Red Electric entend capitaliser sur le succès de son premier modèle, le Pro50, charpenté pour les professionnels de la livraison. Plus de 2.500 exemplaires seraient en circulation, indique la société. La jeune pousse a récemment annoncé son projet de relocaliser en France l’assemblage du scooter ModelE (50, 100 et 125 cm3) jusqu’à présent réalisé en Chine. La production a été confié à la société Chastagner à la Ferté-Bernard (Sarthe) qui devrait livrer les premières unités à l’horizon fin 2022, début 2023.
« Aujourd’hui, le parc des deux-roues essences est considérable. Rien qu’à Paris il y a 490.000 scooters. L’arrivée du stationnement payant au 1er septembre change la donne.
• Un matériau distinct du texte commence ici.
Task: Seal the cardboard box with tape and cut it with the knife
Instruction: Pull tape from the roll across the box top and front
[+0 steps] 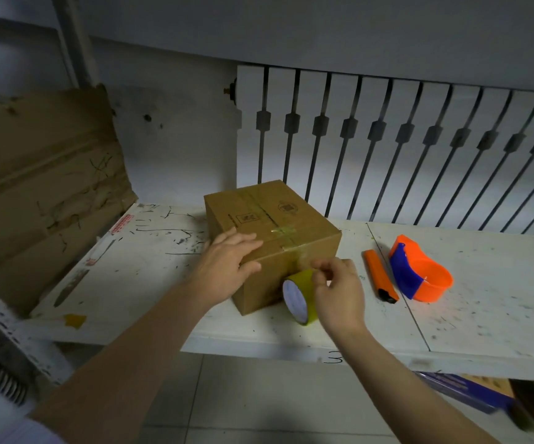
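Dim room, grey wall behind. White tabletop (150,283) — scuffed, pen-marked, speckled with dark flecks — with a seam line running across its right part. Cardboard box (269,225) sits mid-tabletop, flaps closed, clear tape along its top seam. Left hand (230,264) lies open and flat on the box's near top edge. Right hand (339,290) pinches the tape roll (297,296), yellowish, standing on edge against the box's front face. Orange knife (380,276) lies just right of the box; orange-and-blue tape dispenser (419,274) beside it. Worn cardboard sheet (41,187) leans at left. White slatted panel (387,149) behind — tiled floor (259,395) below.
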`<state>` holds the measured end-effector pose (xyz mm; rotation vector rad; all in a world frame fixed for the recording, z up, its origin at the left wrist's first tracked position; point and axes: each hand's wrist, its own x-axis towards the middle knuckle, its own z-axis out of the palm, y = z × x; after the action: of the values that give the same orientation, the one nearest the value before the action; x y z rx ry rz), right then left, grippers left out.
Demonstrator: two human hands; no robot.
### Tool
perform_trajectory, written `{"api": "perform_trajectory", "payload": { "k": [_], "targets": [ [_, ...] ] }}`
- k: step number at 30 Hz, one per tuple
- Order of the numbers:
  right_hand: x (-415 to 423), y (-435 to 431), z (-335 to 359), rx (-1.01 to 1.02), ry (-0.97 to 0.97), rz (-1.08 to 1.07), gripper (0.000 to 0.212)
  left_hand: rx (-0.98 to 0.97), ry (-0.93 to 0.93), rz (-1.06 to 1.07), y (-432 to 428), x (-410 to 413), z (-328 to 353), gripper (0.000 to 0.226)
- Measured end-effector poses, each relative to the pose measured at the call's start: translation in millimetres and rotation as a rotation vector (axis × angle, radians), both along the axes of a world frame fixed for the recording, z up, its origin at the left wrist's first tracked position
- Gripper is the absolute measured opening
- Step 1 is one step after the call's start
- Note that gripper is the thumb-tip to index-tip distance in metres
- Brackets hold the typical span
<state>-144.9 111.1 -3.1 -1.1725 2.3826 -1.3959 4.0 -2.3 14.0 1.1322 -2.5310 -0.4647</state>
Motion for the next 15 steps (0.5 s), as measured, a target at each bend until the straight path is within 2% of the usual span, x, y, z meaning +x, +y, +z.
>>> {"api": "perform_trajectory", "payload": {
  "k": [4, 11, 15],
  "targets": [
    [-15.1, -5.8, -9.1, 0.186, -0.09, 0.02, 0.021, 0.035, 0.017, -0.002, -6.5, 2.3, 1.6, 0.047],
    [-9.5, -12.3, -13.0, 0.234, -0.209, 0.14, 0.032, 0.033, 0.062, 0.012, -14.4, -3.3, 1.2, 0.047],
    [-5.4, -10.6, -18.0, 0.259, -0.334, 0.096, 0.034, -0.09, 0.004, 0.037, -3.5, -14.5, 4.7, 0.051]
  ]
}}
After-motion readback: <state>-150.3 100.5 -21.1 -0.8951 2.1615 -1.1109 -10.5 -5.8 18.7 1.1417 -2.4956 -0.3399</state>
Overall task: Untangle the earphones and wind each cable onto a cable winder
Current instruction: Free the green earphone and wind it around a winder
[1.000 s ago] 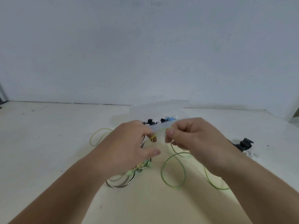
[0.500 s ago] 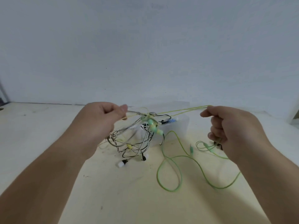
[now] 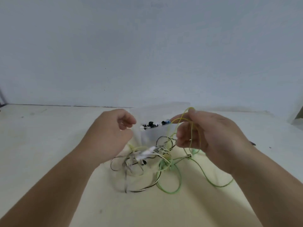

Il y a donc une opportunité immense avec les scooters électriques qui eux en seront exemptés », note Valentin Dillenschneider. P.Bohlinger
• Delfingen cède ses activités en Russie au management local

C’est fait. L’équipementier automobile franc-comtois, fabricant de fluides embarqués, qui avait annoncé son intention de quitter la Russie un mois après le début de la guerre en Ukraine, a retiré ses capitaux de son usine de Nizhny Novgorod. Son activité a été cédée au management local pour un prix de cession (non communiqué) qui sera entièrement reversé à la Fondation Delfingen qui œuvre notamment pour l’intégration des personnes handicapées dans le monde du travail (Lire ici l’article Traces Ecrites News). Delfingen avait hérité cette usine qui emploie 60 personnes, en septembre 2020 suite au rachat de Schlemmer.
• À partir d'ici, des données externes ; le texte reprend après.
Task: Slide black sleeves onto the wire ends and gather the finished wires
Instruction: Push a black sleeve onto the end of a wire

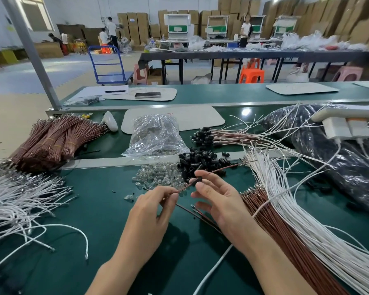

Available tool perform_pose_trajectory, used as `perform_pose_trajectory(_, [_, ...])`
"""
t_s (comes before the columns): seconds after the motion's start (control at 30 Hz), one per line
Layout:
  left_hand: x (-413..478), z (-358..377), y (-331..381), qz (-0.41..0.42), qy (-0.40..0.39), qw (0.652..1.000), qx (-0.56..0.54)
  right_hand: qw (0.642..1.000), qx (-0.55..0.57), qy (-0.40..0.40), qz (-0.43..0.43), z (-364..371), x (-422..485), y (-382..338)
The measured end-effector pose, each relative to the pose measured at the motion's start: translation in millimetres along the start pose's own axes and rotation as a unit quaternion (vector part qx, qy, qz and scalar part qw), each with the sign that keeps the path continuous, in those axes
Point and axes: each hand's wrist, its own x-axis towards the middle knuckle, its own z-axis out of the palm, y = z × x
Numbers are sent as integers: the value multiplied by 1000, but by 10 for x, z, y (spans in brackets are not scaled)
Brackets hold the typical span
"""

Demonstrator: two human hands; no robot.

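Centre frame: left hand [151, 211] grip pinches brown wire [217, 169] near its end. Right hand [219, 201] grip pinches black sleeve [198, 180] on that wire, other fingers spread. Loose sleeve pile [198, 161] just above on desk [107, 209]; finished wires [222, 135] higher up.

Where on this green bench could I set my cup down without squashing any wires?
Bare green mat lies between the loose white wires and the left hand, and a strip between the brown bundles and the clear bag. Crowded: the black sleeves and the long wires by the right hand.
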Motion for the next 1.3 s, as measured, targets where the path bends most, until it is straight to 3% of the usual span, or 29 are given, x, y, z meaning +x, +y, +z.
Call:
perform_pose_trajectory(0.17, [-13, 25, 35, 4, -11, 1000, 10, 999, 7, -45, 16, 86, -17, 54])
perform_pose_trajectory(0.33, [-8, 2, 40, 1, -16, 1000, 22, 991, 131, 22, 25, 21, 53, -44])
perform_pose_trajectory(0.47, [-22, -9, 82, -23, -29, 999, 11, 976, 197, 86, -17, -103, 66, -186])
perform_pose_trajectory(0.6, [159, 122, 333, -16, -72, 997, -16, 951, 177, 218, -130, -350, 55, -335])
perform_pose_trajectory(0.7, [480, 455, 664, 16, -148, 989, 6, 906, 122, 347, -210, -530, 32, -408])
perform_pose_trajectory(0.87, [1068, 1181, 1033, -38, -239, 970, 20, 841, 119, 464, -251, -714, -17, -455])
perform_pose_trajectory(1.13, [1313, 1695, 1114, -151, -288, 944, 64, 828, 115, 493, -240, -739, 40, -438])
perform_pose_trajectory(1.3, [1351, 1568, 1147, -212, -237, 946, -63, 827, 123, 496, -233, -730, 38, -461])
La cession impacte le chiffre d'affaires du groupe de l'ordre de 6 millions, soit environ 1,6 % du chiffre d'affaires globale son résultat du 1er trimestre 2022, de 2,4 millions d’€ (la contribution de l'entité Russe aux capitaux propres du groupe). C.Perruchot
• Sintermat lève 6 millions d’€ pour accélérer l’industrialisation de matériaux innovants

Le fabricant de matériaux avancés par la technologie de frittage flash, situé à Montbard (Côte-d’Or) boucle un financement de 6 millions d’€ qu’il avait engagé il y a un an (Lire ici). Foad Naimi, docteur en chimie des matériaux et fondateur de Sintermat (17 salariés, chiffre d’affaires non communiqué) accueille au capital de sa société UI Investissement (via Invest Création 5.0, fonds régional dédié aux entreprises en forte croissance), Safran Corporate Ventures et le Crédit Agricole de Champagne-Bourgogne par l'intermédiaire de Carvest. Son actionnaire historique, le fonds Definvest du Ministère des Armées géré par Bpifrance, participe également à l’augmentation de capital ainsi que des business angels régionaux.
Le procédé de frittage flash consiste à presser à chaud des poudres et de les agglomérer sous l’effet d’un puissant et bref courant électrique. Pour deux types des marchés : les matériaux à grande résistance (horlogerie, machines outils) et le recyclage de matériaux primaires.
Son partenaire de la première heure avait été la SATT Sayens qui avait materné le projet issu de plus de 15 ans de recherches menées au sein de l’université de Bourgogne. C. Perruchot
Cette fois-ci sera-t-elle la bonne ? Après une succession d’annonces puis de reports, Stellantis Mulhouse (Haut-Rhin) a informé son CSE de la relance du travail de nuit sur le site, à compter de fin août prochain. L’usine ne met toutefois pas en place une équipe complète comme elle le prévoyait l’automne dernier puis au début de cette année, mais une demi-équipe. Celle-ci est cependant synonyme d’embauches conséquentes, en travail temporaire : elle induira le recrutement de 500 intérimaires, selon les estimations du syndicat CFE-CGC.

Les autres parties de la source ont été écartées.